And things are only getting worse, Mini Timmaraju, president of NARAL Pro-Choice America, reveals on this week’s episode of The New Abnormal.
…Yet despite polls showing that abortion access has become more popular than ever in the United States, the opposition to women’s health care continues.
“The states that were the quickest to enact abortion bans are the same states with the worst rates of maternal mortality,” Timmaraju explains.
Indiana–which has the third-highest maternal mortality rate among all reporting states–became the first state to pass an abortion ban after Roe v. Wade fell in late June 2022. Other states, including Missouri and Alabama, banned abortion through existing trigger laws that were set to take effect once a decision striking Roe came down.
Alabama’s most recent state-specific maternal mortality rate was 36.4 deaths per 100,000 live births in 2018—again, one of the highest in the country.
She adds that along with maternal mortality rates, the states also lack paid family leave and “have no childcare infrastructure that are generally terrible in terms of environmental protections and clean water and air. So these are not conditions in which anyone wants to choose to raise a family or has the conditions to have a family that would thrive.”

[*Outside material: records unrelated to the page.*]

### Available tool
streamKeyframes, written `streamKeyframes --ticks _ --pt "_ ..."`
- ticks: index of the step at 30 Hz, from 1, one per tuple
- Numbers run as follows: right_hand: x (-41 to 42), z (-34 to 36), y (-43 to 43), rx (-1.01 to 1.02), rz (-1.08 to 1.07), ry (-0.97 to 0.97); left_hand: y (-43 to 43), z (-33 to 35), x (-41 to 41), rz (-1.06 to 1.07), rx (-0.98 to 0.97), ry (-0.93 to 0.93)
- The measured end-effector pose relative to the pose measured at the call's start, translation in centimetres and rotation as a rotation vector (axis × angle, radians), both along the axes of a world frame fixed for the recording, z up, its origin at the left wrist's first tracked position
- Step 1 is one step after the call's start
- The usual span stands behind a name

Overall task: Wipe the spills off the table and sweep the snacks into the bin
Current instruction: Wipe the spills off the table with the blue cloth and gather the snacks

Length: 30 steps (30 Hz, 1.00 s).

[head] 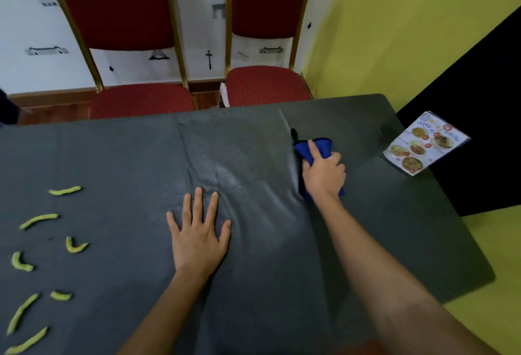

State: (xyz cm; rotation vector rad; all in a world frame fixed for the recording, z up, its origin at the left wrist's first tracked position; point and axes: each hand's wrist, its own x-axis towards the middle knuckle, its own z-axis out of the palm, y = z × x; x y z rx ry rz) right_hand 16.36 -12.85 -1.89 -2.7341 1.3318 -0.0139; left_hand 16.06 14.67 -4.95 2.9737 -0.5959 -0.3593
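A dark grey cloth covers the table [112,162]. My right hand [324,174] is shut on a blue wiping cloth [321,147], pressed onto the table right of centre. My left hand [197,230] lies flat with fingers spread on the wrinkled tablecloth near the middle. A faint damp, speckled patch [222,171] shows just beyond the left hand. Several yellow-green curved snack sticks [39,220] lie scattered along the table's left side. No bin is in view.
Two red padded chairs with gold frames [267,86] stand at the far edge. A laminated food menu [423,143] overhangs the table's right corner. A black panel and yellow floor lie to the right.
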Motion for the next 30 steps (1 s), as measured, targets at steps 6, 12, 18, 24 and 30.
streamKeyframes --ticks 6,12,18,24,30 --pt "-2.0 -0.4 8.9 0.034 0.278 -0.007 0.4 0.0 0.1 -0.015 -0.081 0.017" --pt "-3.8 0.3 6.3 0.028 0.276 -0.009 2.7 1.1 -1.3 0.011 -0.156 0.043" --pt "-3.1 0.1 3.7 0.047 -0.096 -0.001 8.4 2.0 -5.1 0.139 -0.115 0.059" --pt "-1.7 -0.2 13.2 0.092 0.127 -0.051 9.1 2.1 -9.5 0.179 -0.088 0.098" --pt "-2.7 0.1 21.6 0.176 0.607 -0.016 9.2 1.7 -9.7 0.172 -0.014 0.052"
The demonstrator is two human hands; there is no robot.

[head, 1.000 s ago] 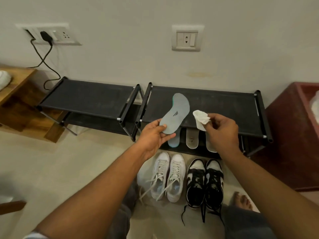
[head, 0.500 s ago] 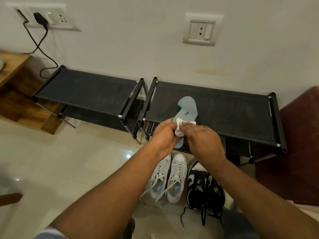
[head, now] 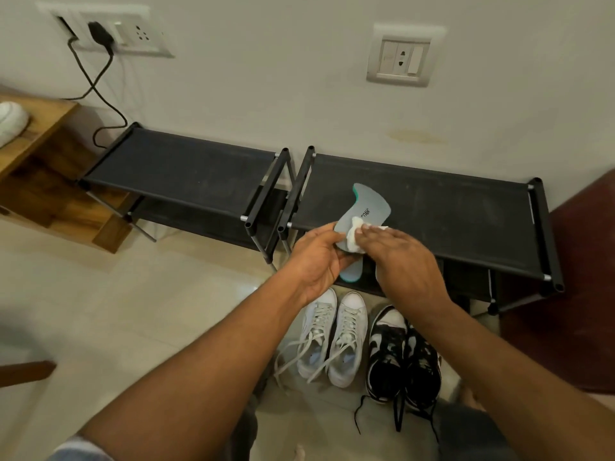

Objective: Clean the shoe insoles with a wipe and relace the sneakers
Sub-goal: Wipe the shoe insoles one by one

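Note:
My left hand (head: 321,257) grips a grey insole (head: 369,207) with a teal edge by its lower half, holding it up over the black shoe rack (head: 449,207). My right hand (head: 404,257) presses a crumpled white wipe (head: 356,236) flat against the middle of the insole, fingers stretched over it. Below, on the floor, stands a pair of white sneakers (head: 336,341) with loose laces, and to their right a pair of black-and-white sneakers (head: 402,357) with untied black laces. Another insole (head: 351,272) peeks out below my left hand.
A second black rack (head: 179,171) stands to the left, beside a wooden shelf unit (head: 36,168). A charger cable (head: 100,94) hangs from a wall socket. A dark red cabinet (head: 585,277) borders the right side. Pale floor tiles (head: 116,311) spread to the left.
My right hand brought the wipe from beside the insole onto its surface and now lies flatter across it. My left hand lowered the insole slightly.

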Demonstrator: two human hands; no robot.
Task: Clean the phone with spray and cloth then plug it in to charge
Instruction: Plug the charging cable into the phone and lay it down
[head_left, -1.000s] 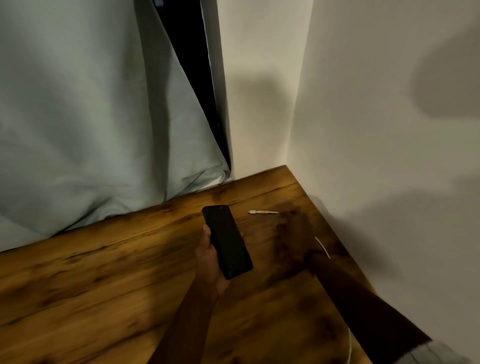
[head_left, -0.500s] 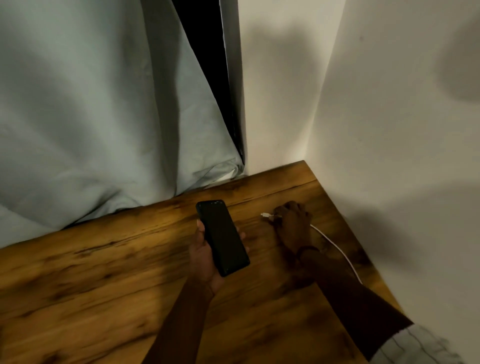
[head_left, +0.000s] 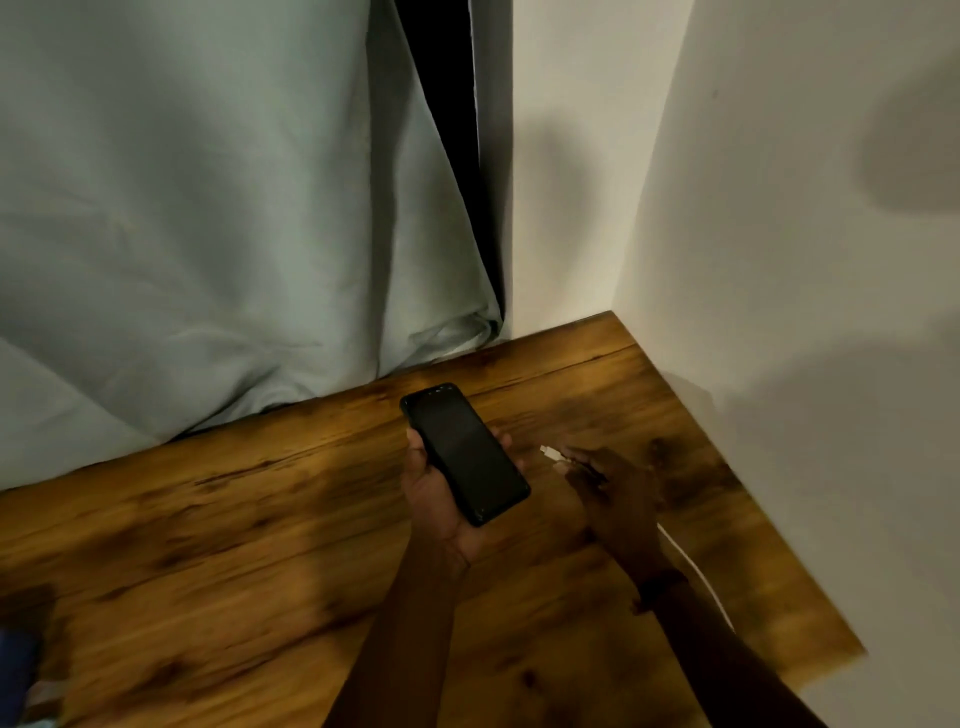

MY TAKE: In the year since Roe v. Wade was overturned, I’ve been living in a perpetual state of shock. May Gallup polls show 85% of Americans believe abortion should be legal in at least certain circumstances, and 69% believe abortion should broadly be legal in the first three months of a pregnancy, which is a record high. About 57% agree that the Court decision was “bad for the country.”
Yet, here we are. We have 20 states enacting severe abortion restrictions. We have presidential candidates wanting even stricter limitations. Candidate Mike Pence is proposing a national 15-week abortion ban (“Pence on abortion limits: ‘We just can’t rest or relent’”).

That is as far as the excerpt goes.